Following infection with an EHV horses carry the virus as a latent (silent) infection, which can reactivate at intervals throughout life – often brought on following a stressful situation. Once reactivated the virus causes clinical symptoms in the affected horse, and the affected horse then sheds the virus, thus spreading the virus to other horses.

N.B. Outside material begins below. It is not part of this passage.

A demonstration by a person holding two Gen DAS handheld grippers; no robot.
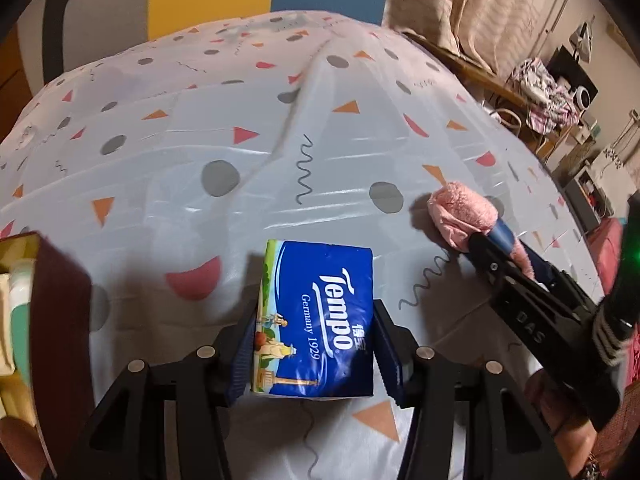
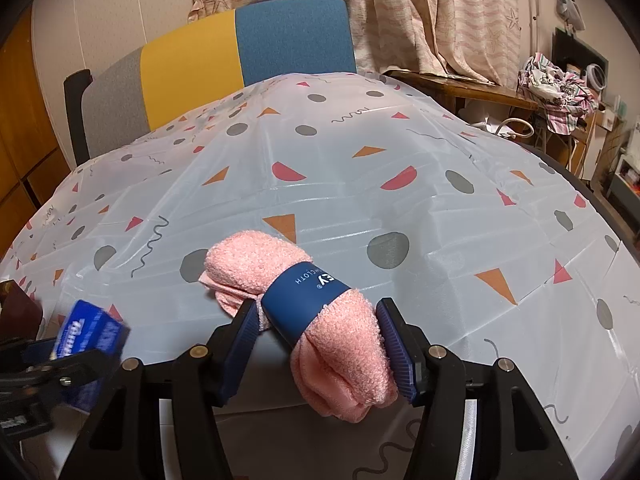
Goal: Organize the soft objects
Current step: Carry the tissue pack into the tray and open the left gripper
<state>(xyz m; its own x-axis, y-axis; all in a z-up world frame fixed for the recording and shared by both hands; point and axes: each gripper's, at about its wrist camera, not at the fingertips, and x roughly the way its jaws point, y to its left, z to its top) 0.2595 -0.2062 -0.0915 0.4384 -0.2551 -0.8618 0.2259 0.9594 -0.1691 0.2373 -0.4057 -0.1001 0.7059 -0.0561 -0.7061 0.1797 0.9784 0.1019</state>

A similar virus causes “cold sores” in humans, with the development of cold sores happening throughout the affected person’s life, and the spread of infection generally happening when the “cold sore” is present on the affected person.
Figure 1: Life cycle of EHV-1 infection

Central Equine

Clinical signs of EHV -1:

Respiratory disease (by far the most common symptoms of EHV1 infection):
•    Elevated temperature
•    Serous (clear) nasal discharge (may progress to purulent (pus like))
•    Coughing

•    Abortion 
•    Birth of weak foals which are abnormal from birth and show signs of jaundice, neurological signs and may have difficulty breathing

Neurological signs:

•    Incoordination of hind limbs (occasionally incoordination of forelimbs)
•    Urine and/or faecal retention
•    Recumbency (lying down and unable to stand)

Clinical signs of EHV-4

Respiratory disease only:
•    Elevated temperature
•    Serous (clear) nasal discharge (may progress to purulent (pus like))
•    Coughing


•    An inactivated vaccine is available which reduces the clinical signs of respiratory disease caused by EHV-1 and EHV-4 and also reduces the risk of abortion caused by EHV-1.

Commonly Asked Questions about EHV-1 and EHV-4

How long does the virus survive for in the environment?

The virus can survive for several days in grass or bedding which virus rich bodily secretions have contaminated. As such, if you suspect a horse may have EHV infection you are best to isolate, remove any contaminated bedding and thoroughly disinfect the area.

I have pregnant mare – should I vaccinate?

This depends on the perceived risk of EHV-1 infection on the premises (consult your vet with regard to this). Most stud farms will request that mares are vaccinated. Pregnant mares should be vaccinated at the 5th, 7th and 9th month of pregnancy. In addition mares and young stock should be kept separate to reduce the risk of spread of the disease to pregnant mares.

If there is an outbreak of EHV infection should I vaccinate my horse?

Generally speaking vaccination is not performed in the face of an outbreak. The vaccination does not protect against the neurological form of the disease. Obviously it is always best to pre-empt a problem, so incorporating an EHV-1-4 vaccination into your horse’s preventative medicine programme may be a good idea. This coupled with good biosecurity should help minimize the risk of your horse contracting an EHV-1 or EHV-4 infection.

What do I do if my horse comes into contact with a horse, which has been suffering from EHV?

In this situation you should monitor your horse’s rectal temperature twice daily, and should it exceed 38.5°C and / or show any of the afore mentioned clinical signs you should immediately isolate the horse, contact your vet and monitor the other in contact horses. Fortunately most cases do not develop neurological symptoms.